* Work request
Every line below needs to be transcribed without alteration, and no image may be carried over.

* Recorded data
•••
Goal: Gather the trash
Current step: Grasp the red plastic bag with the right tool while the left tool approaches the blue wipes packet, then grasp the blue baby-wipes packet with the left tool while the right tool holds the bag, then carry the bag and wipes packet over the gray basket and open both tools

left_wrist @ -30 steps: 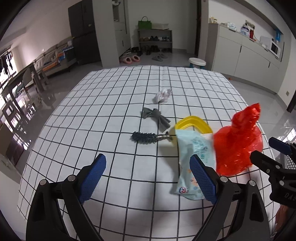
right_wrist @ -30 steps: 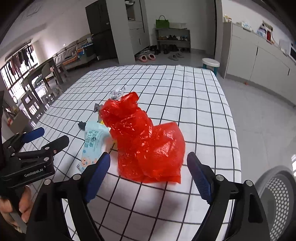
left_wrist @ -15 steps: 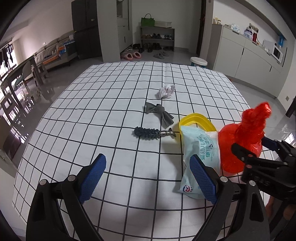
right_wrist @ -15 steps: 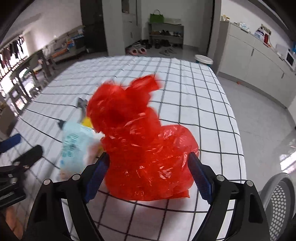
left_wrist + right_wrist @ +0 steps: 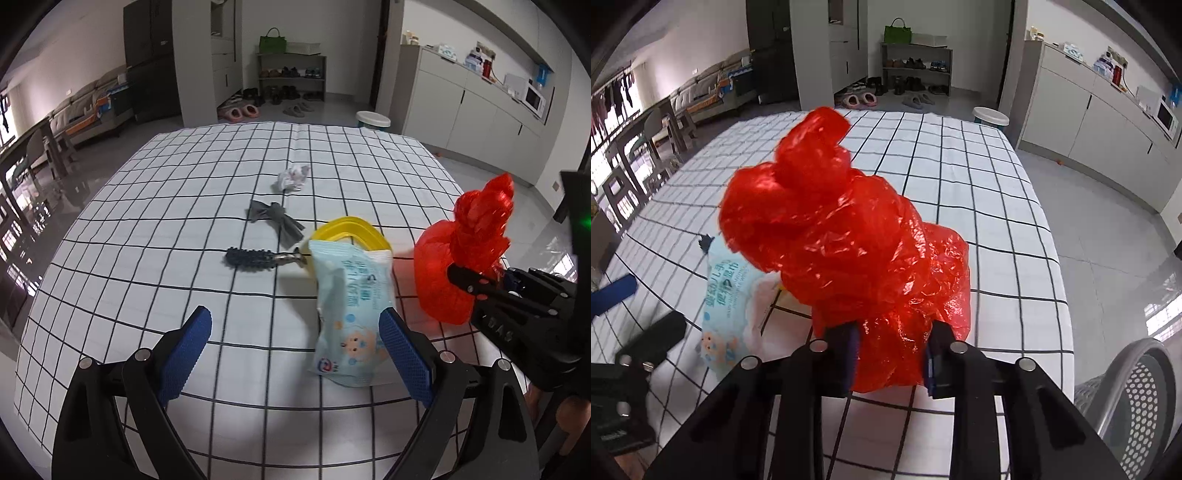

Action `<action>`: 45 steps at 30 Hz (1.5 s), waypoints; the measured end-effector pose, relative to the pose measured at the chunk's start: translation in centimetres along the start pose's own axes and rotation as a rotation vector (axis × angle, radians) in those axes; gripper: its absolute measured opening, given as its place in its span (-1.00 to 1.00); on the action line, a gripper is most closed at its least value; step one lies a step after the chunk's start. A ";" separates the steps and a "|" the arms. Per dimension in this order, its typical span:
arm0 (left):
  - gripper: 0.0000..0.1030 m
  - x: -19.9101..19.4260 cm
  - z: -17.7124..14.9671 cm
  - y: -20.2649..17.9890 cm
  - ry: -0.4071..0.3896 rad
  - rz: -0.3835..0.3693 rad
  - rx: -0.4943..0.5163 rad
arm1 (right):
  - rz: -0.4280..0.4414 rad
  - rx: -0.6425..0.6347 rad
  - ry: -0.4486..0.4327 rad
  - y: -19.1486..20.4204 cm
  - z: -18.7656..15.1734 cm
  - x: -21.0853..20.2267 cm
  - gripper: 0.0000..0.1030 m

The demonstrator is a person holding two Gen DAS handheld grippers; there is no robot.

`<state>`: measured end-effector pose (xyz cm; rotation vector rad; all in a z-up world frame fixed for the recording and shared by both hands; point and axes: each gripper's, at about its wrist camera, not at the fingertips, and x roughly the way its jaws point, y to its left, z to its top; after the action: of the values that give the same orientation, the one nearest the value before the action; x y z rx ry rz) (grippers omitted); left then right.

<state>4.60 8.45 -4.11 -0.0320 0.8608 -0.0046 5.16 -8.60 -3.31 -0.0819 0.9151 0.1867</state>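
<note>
My right gripper [image 5: 890,354] is shut on a crumpled red plastic bag [image 5: 849,243] near the right edge of the checked table; the bag also shows in the left wrist view [image 5: 465,266]. My left gripper [image 5: 295,350] is open and empty, low over the table's near side. A light blue wet-wipe packet [image 5: 351,317] lies just ahead of its right finger, over a yellow ring-shaped lid [image 5: 347,232]. Further off lie a dark spiky brush [image 5: 255,258], a grey rag [image 5: 275,218] and a crumpled white paper [image 5: 293,179].
The table [image 5: 166,229] has a white cloth with a black grid. A grey perforated waste basket [image 5: 1137,398] stands on the floor at the table's right. A round stool [image 5: 373,120] and cabinets are beyond the far edge.
My right gripper has moved in and closed on the red bag, which now stands taller and bunched. My left gripper has stayed open and barely moved.
</note>
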 end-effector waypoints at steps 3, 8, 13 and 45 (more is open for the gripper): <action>0.76 0.1 0.0 -0.5 0.003 -0.010 0.004 | 0.015 0.037 -0.005 -1.1 -0.2 -0.8 -0.52; 0.76 0.4 0.0 -1.4 0.002 -0.020 0.012 | 0.028 0.100 -0.007 -3.0 -0.4 -2.2 -0.52; 0.76 1.5 -0.3 -2.4 0.028 -0.035 0.007 | 0.036 0.148 -0.003 -4.5 -1.1 -3.5 -0.52; 0.07 3.1 -0.8 -4.3 0.042 -0.036 0.033 | 0.023 0.206 0.004 -8.6 -4.7 -6.6 -0.52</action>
<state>6.02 4.11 -6.87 -0.0169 0.9014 -0.0534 -0.74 -18.58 -1.02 0.1192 0.9346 0.1123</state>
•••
* Exercise response
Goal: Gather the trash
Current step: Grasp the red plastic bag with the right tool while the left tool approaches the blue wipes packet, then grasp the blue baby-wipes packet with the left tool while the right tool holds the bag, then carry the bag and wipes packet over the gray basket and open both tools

left_wrist @ -30 steps: 
right_wrist @ -30 steps: 
left_wrist @ -15 steps: 
right_wrist @ -15 steps: 
left_wrist + right_wrist @ +0 steps: 

Action `<action>`: 45 steps at 30 Hz (1.5 s), waypoints; the measured end-effector pose, relative to the pose measured at the chunk's start: translation in centimetres along the start pose's own axes and rotation as a rotation vector (axis × angle, radians) in those axes; gripper: its absolute measured opening, given as its place in its span (-1.00 to 1.00); on the action line, a gripper is most closed at its least value; step one lies a step after the chunk's start. A ";" separates the steps and a "|" the arms. Per dimension in this order, its typical span:
arm0 (left):
  - gripper: 0.0000..0.1030 m
  - x: -19.9101..19.4260 cm
  - z: -17.7124..14.9671 cm
  - y: -20.2649..17.9890 cm
  - ry: -0.4071..0.3896 rad
  - rz: -0.3835..0.3693 rad
  - rx: -0.4943..0.5163 rad
arm1 (right):
  - rz: -0.4280..0.4414 rad
  - rx: -0.6425..0.6347 rad
  - ry: -0.4486..0.4327 rad
  - y: -19.1486..20.4204 cm
  - z: -18.7656..15.1734 cm
  - x: -21.0853..20.2267 cm
  - gripper: 0.0000..0.1030 m

The demonstrator is a person holding two Gen DAS handheld grippers; there is no robot.

`<state>`: measured end-effector pose (xyz cm; rotation vector rad; all in a z-up world frame fixed for the recording and shared by both hands; point and axes: each gripper's, at about its wrist camera, not at the fingertips, and x roughly the way its jaws point, y to its left, z to its top; after the action: of the values that give the same orientation, the one nearest the value before the action; x y z rx ry rz) (grippers omitted); left then right.

<state>4.60 8.45 -4.11 -0.0320 0.8608 -0.0046 5.16 -8.60 -3.31 -0.0819 0.9151 0.1867</state>
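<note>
My right gripper [image 5: 890,354] is shut on a crumpled red plastic bag [image 5: 849,243] near the right edge of the checked table; the bag also shows in the left wrist view [image 5: 465,266]. My left gripper [image 5: 295,350] is open and empty, low over the table's near side. A light blue wet-wipe packet [image 5: 351,317] lies just ahead of its right finger, over a yellow ring-shaped lid [image 5: 347,232]. Further off lie a dark spiky brush [image 5: 255,258], a grey rag [image 5: 275,218] and a crumpled white paper [image 5: 293,179].
The table [image 5: 166,229] has a white cloth with a black grid. A grey perforated waste basket [image 5: 1137,398] stands on the floor at the table's right. A round stool [image 5: 373,120] and cabinets are beyond the far edge.
My right gripper has moved in and closed on the red bag, which now stands taller and bunched. My left gripper has stayed open and barely moved.
</note>
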 end-effector waypoints at steps 3, 8, 13 and 45 (more is open for the gripper): <action>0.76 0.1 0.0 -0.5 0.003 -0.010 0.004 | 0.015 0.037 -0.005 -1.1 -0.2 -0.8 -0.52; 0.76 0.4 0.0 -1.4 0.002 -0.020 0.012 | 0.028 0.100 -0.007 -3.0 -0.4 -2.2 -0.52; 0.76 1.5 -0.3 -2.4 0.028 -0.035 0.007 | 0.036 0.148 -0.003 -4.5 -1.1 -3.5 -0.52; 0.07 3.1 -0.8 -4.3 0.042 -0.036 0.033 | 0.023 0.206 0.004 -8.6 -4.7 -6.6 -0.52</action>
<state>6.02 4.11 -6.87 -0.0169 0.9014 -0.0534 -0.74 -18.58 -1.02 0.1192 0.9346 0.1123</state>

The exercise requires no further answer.